Le président angolais João Lourenço a appelé les autorités gouvernementales et la société civile de la République démocratique du Congo (RDC) à organiser, sans plus tarder, un dialogue intercongolais, qu’il considère comme une étape indispensable pour consolider les efforts de paix en cours.
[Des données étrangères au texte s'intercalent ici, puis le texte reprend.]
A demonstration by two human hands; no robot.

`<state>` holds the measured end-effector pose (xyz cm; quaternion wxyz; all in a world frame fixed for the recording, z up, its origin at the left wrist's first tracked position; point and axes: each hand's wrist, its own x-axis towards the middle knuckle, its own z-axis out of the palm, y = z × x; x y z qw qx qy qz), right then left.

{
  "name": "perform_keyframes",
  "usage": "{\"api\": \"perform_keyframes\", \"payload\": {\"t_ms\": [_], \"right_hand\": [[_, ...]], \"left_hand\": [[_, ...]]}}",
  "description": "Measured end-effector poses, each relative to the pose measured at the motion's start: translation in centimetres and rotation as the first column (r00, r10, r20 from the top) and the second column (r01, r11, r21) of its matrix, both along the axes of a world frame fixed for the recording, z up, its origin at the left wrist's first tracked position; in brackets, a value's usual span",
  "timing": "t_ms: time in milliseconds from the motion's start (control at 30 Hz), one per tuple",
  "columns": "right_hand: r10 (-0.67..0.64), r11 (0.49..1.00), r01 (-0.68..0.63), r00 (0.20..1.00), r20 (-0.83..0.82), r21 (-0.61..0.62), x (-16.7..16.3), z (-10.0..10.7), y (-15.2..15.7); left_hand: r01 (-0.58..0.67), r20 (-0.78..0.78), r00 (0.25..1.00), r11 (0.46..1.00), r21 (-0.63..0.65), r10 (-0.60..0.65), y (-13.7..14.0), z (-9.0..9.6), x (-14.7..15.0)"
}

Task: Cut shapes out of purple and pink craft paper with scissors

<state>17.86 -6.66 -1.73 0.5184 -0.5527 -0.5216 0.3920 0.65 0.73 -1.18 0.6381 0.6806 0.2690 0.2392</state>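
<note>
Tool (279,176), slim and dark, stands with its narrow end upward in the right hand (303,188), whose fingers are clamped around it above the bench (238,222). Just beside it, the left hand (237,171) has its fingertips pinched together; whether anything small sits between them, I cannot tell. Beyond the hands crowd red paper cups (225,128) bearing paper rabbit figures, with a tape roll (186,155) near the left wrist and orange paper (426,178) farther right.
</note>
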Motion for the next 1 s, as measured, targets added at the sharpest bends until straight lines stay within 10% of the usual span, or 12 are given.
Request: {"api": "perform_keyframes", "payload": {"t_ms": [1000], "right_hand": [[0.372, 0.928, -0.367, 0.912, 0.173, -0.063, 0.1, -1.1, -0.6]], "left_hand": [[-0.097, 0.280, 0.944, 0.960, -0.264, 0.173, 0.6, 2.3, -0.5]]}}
Il s’exprimait lors de la cérémonie d’échange de vœux avec le corps diplomatique accrédité en Angola.
Dans son allocution, le chef de l’État angolais a rappelé l’engagement constant de son pays dans la résolution des conflits en Afrique.
« Nous n’avons ménagé aucun effort pour contribuer à la résolution des conflits sur le continent, notamment ceux qui touchent le Soudan et la République démocratique du Congo », a-t-il déclaré.
João Lourenço a également mis en avant le rôle de l’Angola dans le processus de pacification de la RDC, saluant les avancées diplomatiques enregistrées ces derniers mois.
« L’Angola continue de jouer un rôle important dans le processus de pacification de la RDC, dont les contributions ont permis la signature de l’accord de paix à Washington, le 4 décembre 2025, entre la RDC et le Rwanda », a-t-il indiqué.
Qualifiant cet accord de « moment historique significatif », le président angolais a insisté sur la nécessité d’en assurer la mise en œuvre effective.
« Ce moment ne doit être gaspillé par aucune des parties, qui ont ensemble la responsabilité de son application afin de parvenir à une paix durable dans la région des Grands Lacs », a-t-il souligné.
Abordant la situation sécuritaire dans l’est de la RDC, João Lourenço a rappelé l’importance du respect du cessez-le-feu négocié à Doha, au Qatar, entre le gouvernement congolais et le mouvement rebelle M23.
« Le cessez-le-feu négocié à Doha doit être respecté », a-t-il martelé.
Dans ce contexte, le président angolais a estimé que les progrès diplomatiques doivent impérativement s’accompagner d’un processus politique inclusif.
« Il est nécessaire d’encourager les autorités gouvernementales et la société civile congolaises à organiser sans plus tarder le dialogue intercongolais », a-t-il conclu.